Даша повернулась ко мне. Глаза её, переполненные слезами, сияли, как две изумрудных звезды. – Ты думаешь сейчас, что я тебе снюсь? Или, вероятнее всего, что я призрак, нечто нереальное, то, что видится, мерещится. Однако, поверь, я менее призрак, чем многие из людей, которые мелькают перед тобой на улицах города, экранах компьютеров, TV. Я есть.

– Ты есть. – Повторил я и вытер ладонью мокрые дорожки слёз с её щёк, а она спросила.

– Но почему только ты увидел меня? Почему?

Помню, что в тот момент в голове моей, кружившейся от увиденного и услышанного было темно, однако в этом сумраке мне всё-таки удалось отыскать одну единственную мысль и я, попытавшись улыбнуться, ответил. – Наверное потому, что я Чудик.

Даша прикоснулась ладонью к моим губам. – Ты не Чудик, Ты Чудо! Самое чудесное Чудо из всех чудес! – Она обвила руками мою шею и прошептала. – А сейчас я объявляю белый танец и приглашаю тебя!

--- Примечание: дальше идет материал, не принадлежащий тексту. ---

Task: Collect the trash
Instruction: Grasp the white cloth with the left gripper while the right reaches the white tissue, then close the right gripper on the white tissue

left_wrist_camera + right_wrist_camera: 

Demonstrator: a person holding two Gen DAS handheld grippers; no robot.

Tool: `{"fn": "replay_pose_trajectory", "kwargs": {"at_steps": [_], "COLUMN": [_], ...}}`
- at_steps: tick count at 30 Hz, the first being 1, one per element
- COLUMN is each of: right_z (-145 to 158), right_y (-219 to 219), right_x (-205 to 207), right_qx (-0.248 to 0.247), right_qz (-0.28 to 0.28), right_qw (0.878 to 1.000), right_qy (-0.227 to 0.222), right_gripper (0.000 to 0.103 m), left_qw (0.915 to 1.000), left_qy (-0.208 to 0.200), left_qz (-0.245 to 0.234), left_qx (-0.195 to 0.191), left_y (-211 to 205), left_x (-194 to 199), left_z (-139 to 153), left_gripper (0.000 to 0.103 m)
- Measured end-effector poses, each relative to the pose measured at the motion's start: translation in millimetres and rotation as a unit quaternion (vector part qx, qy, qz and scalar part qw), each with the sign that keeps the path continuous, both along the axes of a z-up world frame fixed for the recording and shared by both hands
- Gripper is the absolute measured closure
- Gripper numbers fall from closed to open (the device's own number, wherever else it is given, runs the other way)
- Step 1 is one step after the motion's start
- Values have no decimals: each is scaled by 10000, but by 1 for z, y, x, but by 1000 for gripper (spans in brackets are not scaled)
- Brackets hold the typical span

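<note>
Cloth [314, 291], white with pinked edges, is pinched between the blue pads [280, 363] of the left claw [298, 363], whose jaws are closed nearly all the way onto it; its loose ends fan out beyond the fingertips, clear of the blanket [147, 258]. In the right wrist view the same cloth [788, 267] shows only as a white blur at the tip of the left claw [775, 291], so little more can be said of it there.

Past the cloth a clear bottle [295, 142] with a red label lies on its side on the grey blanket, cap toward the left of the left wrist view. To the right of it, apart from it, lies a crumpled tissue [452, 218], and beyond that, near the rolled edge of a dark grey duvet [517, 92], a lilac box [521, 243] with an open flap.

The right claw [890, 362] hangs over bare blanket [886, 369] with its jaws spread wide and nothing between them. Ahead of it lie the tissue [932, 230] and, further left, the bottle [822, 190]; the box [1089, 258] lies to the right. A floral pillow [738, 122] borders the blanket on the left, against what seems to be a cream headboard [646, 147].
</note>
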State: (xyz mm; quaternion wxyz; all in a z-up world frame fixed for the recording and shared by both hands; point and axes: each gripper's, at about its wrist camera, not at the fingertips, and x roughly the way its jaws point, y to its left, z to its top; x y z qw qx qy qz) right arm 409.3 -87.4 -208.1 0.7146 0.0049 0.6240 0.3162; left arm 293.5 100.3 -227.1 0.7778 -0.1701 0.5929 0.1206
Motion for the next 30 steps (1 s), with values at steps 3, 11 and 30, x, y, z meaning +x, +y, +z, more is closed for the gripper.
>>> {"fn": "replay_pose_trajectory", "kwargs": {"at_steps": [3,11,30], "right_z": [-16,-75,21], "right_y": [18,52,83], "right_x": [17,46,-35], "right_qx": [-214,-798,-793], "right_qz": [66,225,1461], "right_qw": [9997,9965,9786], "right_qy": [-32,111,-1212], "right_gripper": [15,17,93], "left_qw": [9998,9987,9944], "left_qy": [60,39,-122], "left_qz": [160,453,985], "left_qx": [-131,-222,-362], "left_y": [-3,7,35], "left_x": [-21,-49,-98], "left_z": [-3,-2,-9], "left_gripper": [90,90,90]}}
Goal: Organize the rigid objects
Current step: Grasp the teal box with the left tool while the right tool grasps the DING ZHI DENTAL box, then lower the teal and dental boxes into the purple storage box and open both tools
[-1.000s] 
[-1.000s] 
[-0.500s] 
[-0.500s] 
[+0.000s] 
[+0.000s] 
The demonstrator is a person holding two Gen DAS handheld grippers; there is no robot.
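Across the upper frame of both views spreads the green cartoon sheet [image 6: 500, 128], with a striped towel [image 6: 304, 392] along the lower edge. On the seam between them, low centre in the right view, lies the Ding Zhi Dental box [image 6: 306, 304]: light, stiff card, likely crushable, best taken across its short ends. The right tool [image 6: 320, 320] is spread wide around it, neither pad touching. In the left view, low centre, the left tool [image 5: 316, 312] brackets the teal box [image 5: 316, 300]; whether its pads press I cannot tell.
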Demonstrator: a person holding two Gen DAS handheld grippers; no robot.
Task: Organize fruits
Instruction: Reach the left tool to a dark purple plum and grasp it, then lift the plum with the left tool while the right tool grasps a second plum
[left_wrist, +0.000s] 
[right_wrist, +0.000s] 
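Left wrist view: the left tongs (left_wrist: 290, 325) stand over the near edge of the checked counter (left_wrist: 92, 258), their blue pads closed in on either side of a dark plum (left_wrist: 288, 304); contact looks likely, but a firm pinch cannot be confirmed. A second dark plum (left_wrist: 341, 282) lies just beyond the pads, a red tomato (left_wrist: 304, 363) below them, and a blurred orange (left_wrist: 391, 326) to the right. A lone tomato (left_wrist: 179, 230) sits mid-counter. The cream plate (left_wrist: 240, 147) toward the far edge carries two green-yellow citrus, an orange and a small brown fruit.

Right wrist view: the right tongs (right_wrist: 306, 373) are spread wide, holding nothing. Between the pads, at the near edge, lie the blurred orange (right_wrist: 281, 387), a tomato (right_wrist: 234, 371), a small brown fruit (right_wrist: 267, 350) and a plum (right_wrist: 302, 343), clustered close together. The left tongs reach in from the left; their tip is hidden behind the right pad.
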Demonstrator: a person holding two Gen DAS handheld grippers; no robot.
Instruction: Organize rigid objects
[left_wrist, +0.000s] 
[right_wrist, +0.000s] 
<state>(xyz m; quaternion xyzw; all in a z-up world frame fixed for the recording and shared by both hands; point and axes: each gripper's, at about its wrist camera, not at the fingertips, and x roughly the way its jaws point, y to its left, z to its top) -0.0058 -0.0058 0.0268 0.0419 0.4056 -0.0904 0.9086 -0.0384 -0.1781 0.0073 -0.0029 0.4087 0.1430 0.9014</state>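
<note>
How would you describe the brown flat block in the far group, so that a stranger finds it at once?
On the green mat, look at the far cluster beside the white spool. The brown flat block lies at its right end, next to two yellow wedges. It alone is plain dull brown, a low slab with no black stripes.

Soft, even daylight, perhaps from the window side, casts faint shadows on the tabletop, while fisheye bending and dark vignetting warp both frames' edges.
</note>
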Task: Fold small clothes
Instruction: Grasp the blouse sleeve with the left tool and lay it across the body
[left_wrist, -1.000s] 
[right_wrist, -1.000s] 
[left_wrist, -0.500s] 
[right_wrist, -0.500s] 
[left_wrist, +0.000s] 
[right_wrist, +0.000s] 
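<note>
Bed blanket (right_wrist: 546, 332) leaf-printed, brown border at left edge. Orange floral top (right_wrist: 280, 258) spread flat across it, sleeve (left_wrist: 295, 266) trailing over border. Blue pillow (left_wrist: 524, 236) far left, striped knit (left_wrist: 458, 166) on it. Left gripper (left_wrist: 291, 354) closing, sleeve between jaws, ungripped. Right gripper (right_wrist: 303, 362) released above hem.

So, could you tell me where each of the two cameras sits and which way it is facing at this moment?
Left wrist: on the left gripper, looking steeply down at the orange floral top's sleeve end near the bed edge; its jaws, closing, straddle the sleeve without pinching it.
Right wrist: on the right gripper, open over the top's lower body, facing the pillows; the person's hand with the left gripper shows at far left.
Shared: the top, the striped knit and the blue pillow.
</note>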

И тут я услышал, как где-то рядом зазвенел лист, разбуженный дождевой каплей, затем другой, третий. Руки Даши опустились мне на плечи, затем заскользили ниже. Она обхватила прохладными пальчиками мои ладони, развела руки в стороны, как птица крылья, поднялась на носочки и наш разговор продолжился, только уже без слов: глазами, прикосновениями. Даша то приближалась ко мне, то отдалялась и, отпустив мои руки, металась, кружилась, как осенний лист, а я следовал за ней, спотыкался, нервничал, страшась, что могу потерять её. А дождь играл. Он играл и осень, и звёзды, и солнечный свет, и Дашины глаза рядом, и что-то ещё, что осторожно касалось моего сердца, и от каждого его прикосновения захватывало дух. Но вот пальцы дождя стали двигаться медленнее, клавиши перешли на шёпот, и вдруг всё затихло, а я словно с небес опустился на землю.